森昌子の“還暦引退宣言”から透ける歌手としてのジレンマ
芸能界には「定年」がない。「舞台で死ぬのが本望」という言葉があるように、体力があり需要があれば続けられる。それでも、不祥事などでやむなく引退するケースはあるが、現役中に自ら「引退」を発表する人は少ない。かつてキャンディーズと都はるみが「普通の女の子(おばさん)になりたい」と引退したが、やがて復帰している。仮に引退しても「いずれ戻ってくるだろう」と思われるのが芸能界だったが、そんな既成概念を覆したのが山口百恵さんだった。

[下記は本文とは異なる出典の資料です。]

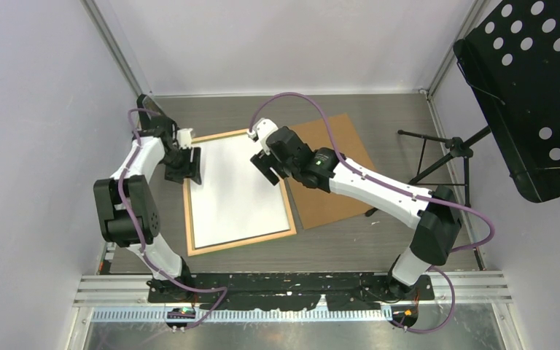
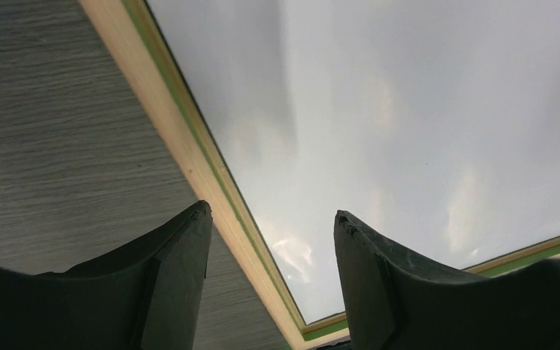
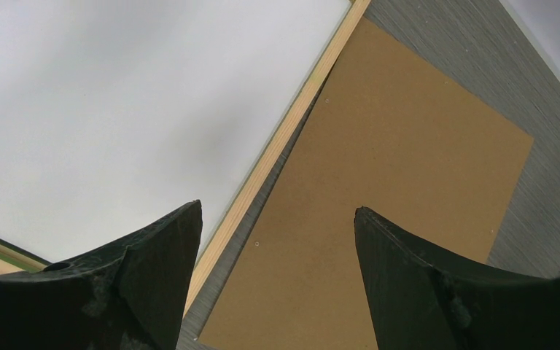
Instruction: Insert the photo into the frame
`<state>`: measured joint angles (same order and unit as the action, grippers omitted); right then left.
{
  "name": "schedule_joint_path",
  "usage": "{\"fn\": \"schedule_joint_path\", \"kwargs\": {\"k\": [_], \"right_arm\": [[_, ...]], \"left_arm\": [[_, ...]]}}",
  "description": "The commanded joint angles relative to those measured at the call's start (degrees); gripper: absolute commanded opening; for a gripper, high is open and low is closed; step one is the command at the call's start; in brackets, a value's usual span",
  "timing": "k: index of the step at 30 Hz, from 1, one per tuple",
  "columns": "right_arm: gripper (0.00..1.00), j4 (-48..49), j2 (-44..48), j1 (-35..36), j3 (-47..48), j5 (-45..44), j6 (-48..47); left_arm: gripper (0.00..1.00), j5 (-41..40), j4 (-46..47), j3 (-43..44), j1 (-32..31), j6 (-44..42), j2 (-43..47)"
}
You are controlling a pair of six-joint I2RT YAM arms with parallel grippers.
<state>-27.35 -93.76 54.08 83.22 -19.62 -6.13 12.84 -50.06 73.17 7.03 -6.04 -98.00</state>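
At the left, the left end effector [image 1: 184, 166] hangs over the left rail of the large, thin rectangular frame [image 1: 244, 240], near its far corner. In the left wrist view its two dark fingers [image 2: 168, 270] stand well apart, one over the grey wood-grain table [image 1: 226, 117] and one over the sheet inside the frame. The rail runs below the gap and nothing is gripped.

The frame lies flat on the table with its light natural wood side up. A thin bright green strip shows along its inner edge.

The photo [image 1: 237, 189] lies flat inside the frame and fills the opening from rail to rail. It shows only a plain, slightly glossy white face, with no print in view.

Over the frame's far right corner hangs the right end effector [image 1: 266, 166], jaws spread wide and holding nothing. Through the gap its wrist view shows the right rail and the plain brown hardboard sheet [image 1: 328, 208]. That sheet lies flat on the table, close against the frame's right rail. Whether it slips under the rail cannot be told.

Farthest right stands a black perforated music stand [image 1: 539, 95].
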Motion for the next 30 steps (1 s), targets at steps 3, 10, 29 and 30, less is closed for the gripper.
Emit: {"fn": "schedule_joint_path", "kwargs": {"k": [3, 10, 29, 30], "right_arm": [[0.82, 2.49, 2.02, -1.74, -0.37, 1.15, 0.30], [0.82, 4.24, 4.57, -8.45, -3.21, 4.06, 2.09], [0.82, 7.18, 9.98, -14.84, -8.79, 6.63, 2.29], [0.82, 7.32, 10.08, -14.95, -8.87, 6.75, 2.34]], "left_arm": [[0.64, 3.96, 4.50, -3.28, -5.49, 0.89, 2.27], [0.65, 7.32, 6.82, -5.66, -12.78, 2.94, 0.38], [0.65, 6.31, 6.10, -4.68, -15.21, 3.59, -3.77], [0.65, 5.74, 5.91, -4.76, -15.28, 3.77, -3.76]]}}
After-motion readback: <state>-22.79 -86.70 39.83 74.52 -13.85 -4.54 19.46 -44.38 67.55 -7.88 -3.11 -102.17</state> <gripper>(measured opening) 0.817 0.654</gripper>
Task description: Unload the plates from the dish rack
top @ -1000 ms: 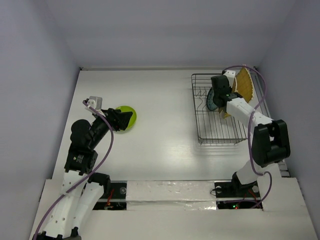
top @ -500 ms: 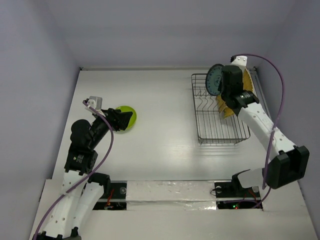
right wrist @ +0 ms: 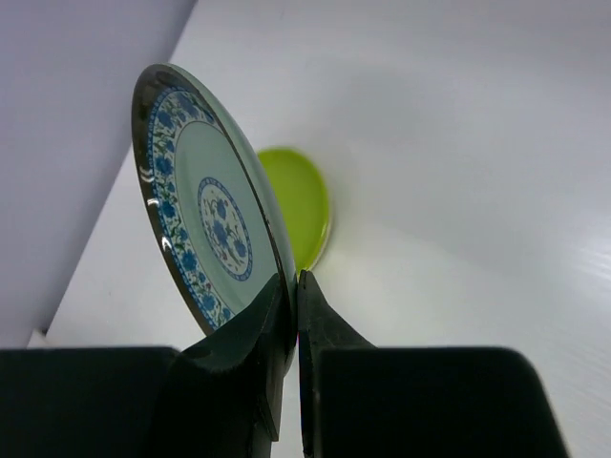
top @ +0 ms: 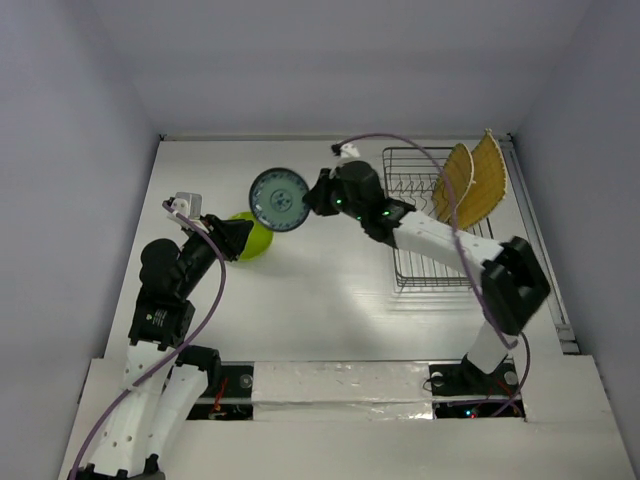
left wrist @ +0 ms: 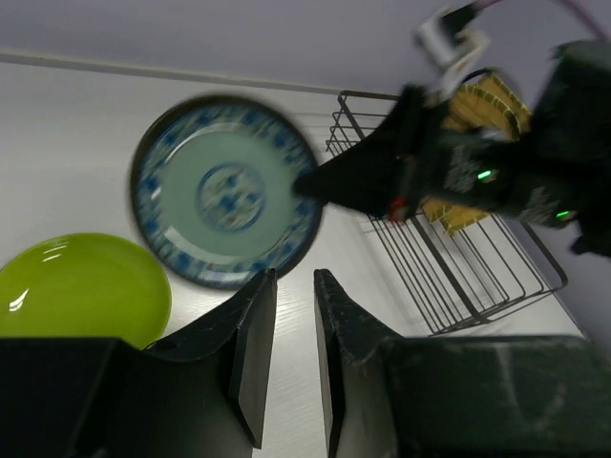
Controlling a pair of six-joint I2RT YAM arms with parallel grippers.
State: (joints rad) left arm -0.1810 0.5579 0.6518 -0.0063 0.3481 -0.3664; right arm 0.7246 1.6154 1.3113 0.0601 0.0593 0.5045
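Observation:
My right gripper (top: 310,200) (right wrist: 296,281) is shut on the rim of a dark teal plate (top: 278,199) (right wrist: 205,219) (left wrist: 224,191) with a blue floral pattern. It holds the plate tilted in the air at centre-left, just above and right of a lime-green plate (top: 256,240) (left wrist: 81,286) (right wrist: 301,205) lying flat on the table. My left gripper (top: 240,240) (left wrist: 294,279) hovers at the lime plate's near edge, shut to a thin slit with nothing between its jaws. The wire dish rack (top: 440,270) (left wrist: 458,277) stands at the right with two tan woven plates (top: 455,180) (top: 490,170) upright in it.
White walls close the table at the back and on both sides. The right arm stretches across the middle of the table from the rack side. A purple cable (top: 400,145) loops over the rack.
The right arm lifted the teal plate out of the rack and swung it left to above the lime plate. The left gripper's jaws have closed; that arm has stayed in place.

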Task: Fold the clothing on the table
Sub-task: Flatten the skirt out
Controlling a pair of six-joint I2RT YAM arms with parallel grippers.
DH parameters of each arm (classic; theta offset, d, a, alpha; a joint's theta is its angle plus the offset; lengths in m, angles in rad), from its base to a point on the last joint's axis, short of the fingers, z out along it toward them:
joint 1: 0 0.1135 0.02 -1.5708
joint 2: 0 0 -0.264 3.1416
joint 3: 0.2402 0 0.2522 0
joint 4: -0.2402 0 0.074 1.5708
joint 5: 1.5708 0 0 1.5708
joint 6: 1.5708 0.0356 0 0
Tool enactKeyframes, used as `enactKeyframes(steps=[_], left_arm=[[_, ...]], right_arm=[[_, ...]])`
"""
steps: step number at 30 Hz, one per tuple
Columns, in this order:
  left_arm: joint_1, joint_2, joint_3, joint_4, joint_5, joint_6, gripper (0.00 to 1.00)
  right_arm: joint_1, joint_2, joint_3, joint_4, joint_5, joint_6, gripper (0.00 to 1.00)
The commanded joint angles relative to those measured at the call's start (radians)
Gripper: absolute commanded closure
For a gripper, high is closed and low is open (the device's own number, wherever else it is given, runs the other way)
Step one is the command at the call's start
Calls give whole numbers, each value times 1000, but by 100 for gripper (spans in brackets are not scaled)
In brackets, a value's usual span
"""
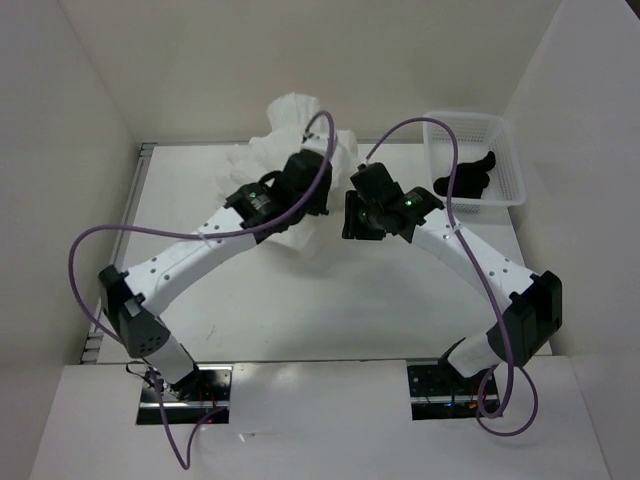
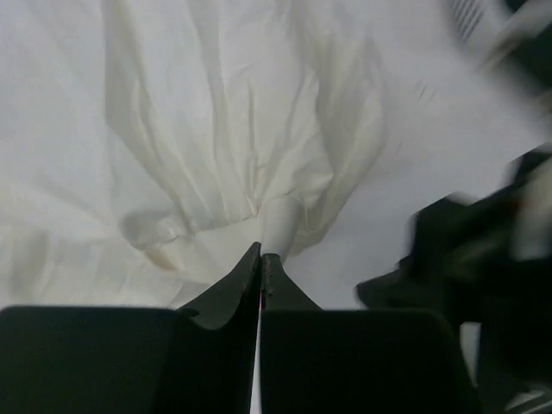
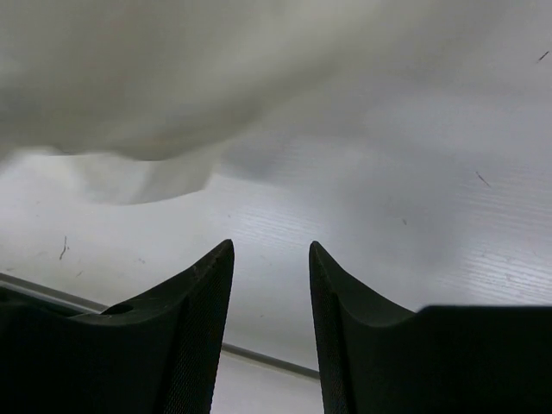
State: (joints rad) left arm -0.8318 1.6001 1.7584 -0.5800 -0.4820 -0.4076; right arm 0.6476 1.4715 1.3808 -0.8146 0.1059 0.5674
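**ITEM: WHITE GARMENT, FAR-CENTRE OF TABLE, L PINCER PINCHING IT**

**Surroundings / obstructions**
- Basket (image 1: 505, 150): small white plastic mesh, rectangular, at far R corner of the table (image 1: 350, 290). Well apart from the garment.
- Black cloth lump (image 1: 468, 180): crumpled and soft, lying inside the basket.
- Purple cables (image 1: 85, 260): one looped off each arm. The L arm's arcs over its wrist and across part of the garment in the top view.
- White walls on three sides. Thin metal strip along the table's L edge.
- Both arms reach in over mid-table, heads close together. L arm's head covers the garment's near part from above.

**Task item**
- Clothing (image 1: 290, 130): bunched in a heap at far-centre of the table, the top of the heap raised against the back wall. It is not laid flat.
- Material: thin, off-white, wrinkled, with fine creases fanning out from a gathered point (image 2: 224, 129).
- In the R wrist view its lower edge (image 3: 129, 103) hangs as a soft blurred fold above the tabletop.

**Pincers**
- L pincer (image 2: 260, 259): black tapered fingers, tips pressed together, nipping a small fold of the clothing. The fabric puckers at the tips.
- R pincer (image 3: 270, 246): black curved fingers set apart with a clear gap and nothing between them. It sits over bare table, near the garment edge but not touching.

**Table surface**
- Flat, plain white, with faint specks (image 3: 414, 216).
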Motion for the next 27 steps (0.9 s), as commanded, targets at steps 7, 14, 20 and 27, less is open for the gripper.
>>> enactKeyframes(steps=[7, 14, 20, 27], left_arm=[[117, 18, -146, 16, 191, -125, 100], [165, 4, -5, 5, 266, -134, 100], [174, -8, 56, -4, 339, -152, 100], [192, -13, 286, -9, 352, -152, 100]], right_arm=[[-80, -97, 9, 225, -142, 55, 50], [-105, -7, -26, 371, -290, 112, 50], [-105, 68, -17, 439, -335, 124, 50], [-123, 145, 90, 328, -170, 40, 47]])
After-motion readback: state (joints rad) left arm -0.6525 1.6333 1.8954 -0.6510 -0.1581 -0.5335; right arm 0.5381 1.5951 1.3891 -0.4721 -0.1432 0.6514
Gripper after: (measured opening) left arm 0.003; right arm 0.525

人気ピーク時だっただけに惜しむ声は多く、ラブコールが続いたが、すでに復帰はない。百恵さんに継ぐ復帰待望論が上がっていた堀北真希さんも、最近、第2子を妊娠したことで、復帰は遠のいている。芸能関係者によれば、「改めて引退発表せずとも、自然にフェードアウトしていく人が多い。引退発表すれば、仮に戻るときに大義名分が必要。そんな面倒があるのなら、休業という形で、いつでも戻れるようにするほうが賢明」という。
デビュー時は明確でも、引退は不明瞭なままで済む世界である。従って、体力の限界など、はたから見ても分かりやすいスポーツ界と違い、芸能界に引退発表はあまり聞かない。半面、仕事をしていないと、「あの人どうしたのだろう」と余計な詮索をされるのも芸能界ならでは――。